Tapi John Lewis, pemimpin aksi duduk musim panas lalu, mengatakan denda tersebut melanggar kebebasan berbicara.
“Tidak ada Kongres, tidak ada badan, tidak ada komite yang memiliki wewenang untuk memberitahu kitabahwa kita tidak bisa berdiri, berbicara dan mengungkapkan kebenaran kepada pihak yang berkuasa. Kita memiliki hak untuk berbeda pendapat. Kita berhak memprotes untuk yang benar,” kata John Lewis.
Sementara rakyat Amerika menuntut transparansi dari pemerintah dan para pemilih muda membuat media sosial lebih umum digunakan, Kongres harus menemukan kompromi.
“Koneksi semacam ini sangat mendalam dan segera. Tidak hanya pemimpin tidak menghargai itu, mereka tidak mengadopsinya, mereka tidak mencari cara untuk membuatnya berfungsi, mereka malah melarangnya,” imbuh Scott Peters.
Mengingat Presiden terpilih selalu menggunakan Twitter sebagai metode utama berkomunikasi dengan rakyat Amerika, mungkin sudah terlambat untuk memisahkan politisi dari media sosial, kata analis Josh Crandall kepada VOA melalui Skype.
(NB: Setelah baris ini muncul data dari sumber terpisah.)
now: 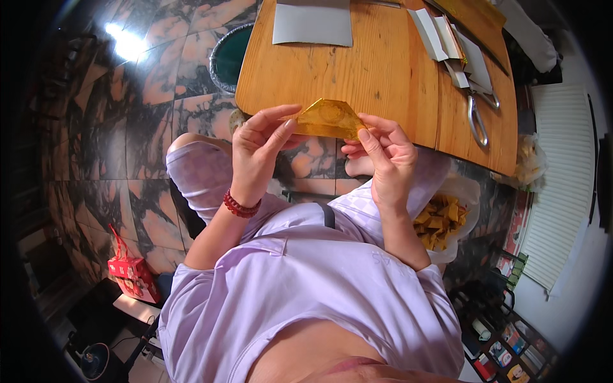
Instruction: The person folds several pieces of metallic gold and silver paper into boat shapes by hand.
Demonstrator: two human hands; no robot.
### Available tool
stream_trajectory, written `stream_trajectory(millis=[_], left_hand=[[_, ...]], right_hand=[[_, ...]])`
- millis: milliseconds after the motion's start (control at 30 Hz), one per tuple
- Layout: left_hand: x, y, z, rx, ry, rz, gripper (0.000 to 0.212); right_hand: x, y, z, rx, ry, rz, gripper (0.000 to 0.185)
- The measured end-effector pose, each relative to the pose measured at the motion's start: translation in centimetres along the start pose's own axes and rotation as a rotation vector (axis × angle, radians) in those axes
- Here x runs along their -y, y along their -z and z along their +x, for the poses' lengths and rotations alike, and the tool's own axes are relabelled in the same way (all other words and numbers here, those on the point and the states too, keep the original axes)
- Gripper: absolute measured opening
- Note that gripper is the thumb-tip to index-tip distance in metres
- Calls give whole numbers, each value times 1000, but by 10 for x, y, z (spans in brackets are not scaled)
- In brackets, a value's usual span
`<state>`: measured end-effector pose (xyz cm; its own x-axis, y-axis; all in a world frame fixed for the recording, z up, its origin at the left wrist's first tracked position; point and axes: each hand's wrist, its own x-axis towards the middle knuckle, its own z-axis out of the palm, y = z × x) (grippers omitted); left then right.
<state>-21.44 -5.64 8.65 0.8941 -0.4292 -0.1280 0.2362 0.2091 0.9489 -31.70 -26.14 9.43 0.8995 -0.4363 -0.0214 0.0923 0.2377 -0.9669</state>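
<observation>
A folded sheet of gold foil paper (329,118), trapezoid in outline with slanted upper corners, is stretched between my two hands. My left hand (263,143) pinches its left end between thumb and fingers; a red bead bracelet (242,205) circles that wrist. At the lower right corner, my right hand (387,152) has thumb and index finger on the foil, the other fingers curled behind. Both hands are raised above my lap, by the near edge of a wooden table (306,76). The paper's underside is hidden.
On the table lie a white sheet (312,23), folded white papers (445,45) and metal-handled scissors (475,122). A plastic bag (471,186) of folded gold paper pieces (440,218) is by my right leg. A dark green bin (232,57) stands left of the table, a red gift bag (134,277) behind left.
</observation>
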Motion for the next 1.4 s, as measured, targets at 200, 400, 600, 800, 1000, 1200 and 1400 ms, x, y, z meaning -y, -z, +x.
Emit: stream_trajectory(millis=[200, 400, 600, 800, 1000, 1200, 1400], left_hand=[[15, -4, 1, 53, -156, 67, 33], [8, -12, 1, 73, -187, 218, 45], [15, -14, 4, 34, -169, 178, 48], [10, -16, 1, 50, -43, 22, 42], [16, -19, -3, 37, -146, 67, 37], [17, -24, -3, 43, -206, 145, 38], [12, -25, -3, 84, -268, 360, 39]], right_hand=[[-2, -9, 1, -113, 153, -174, 29], [-5, -5, 0, -79, 159, -267, 36], [-6, -4, -1, -46, 148, -287, 45], [-10, 0, 1, -81, 411, -592, 47], [-7, -1, 3, -74, 524, -734, 47], [-15, 1, 4, -60, 448, -507, 41], [-12, 1, 5, -83, 433, -570, 39]])
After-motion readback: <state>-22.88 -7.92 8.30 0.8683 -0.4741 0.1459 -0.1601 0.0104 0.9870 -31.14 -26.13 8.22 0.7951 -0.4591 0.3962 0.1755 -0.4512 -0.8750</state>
“Sementara dunia menjadi lebih dinamis, Kongres dan para pemimpin kita harus memikirkan cara untuk menyederhanakan cara pemerintah kita berkomunikasi dengan penduduk kita,” kata Josh Crandall.
Dan dengan Kongres yang dikuasai Partai Republik ingin melembagakan perubahan besar, Demokrat mungkin segera beralih kembali ke media sosial meskipun denda baru diberlakukan.
“Jika tidak ada cara lain untuk menangani kemacetan seperti ini dan penindasan isu yang penting, saya pikir Anda mungkin melihat hal semacam ini lagi,” lanjut Scott Peters.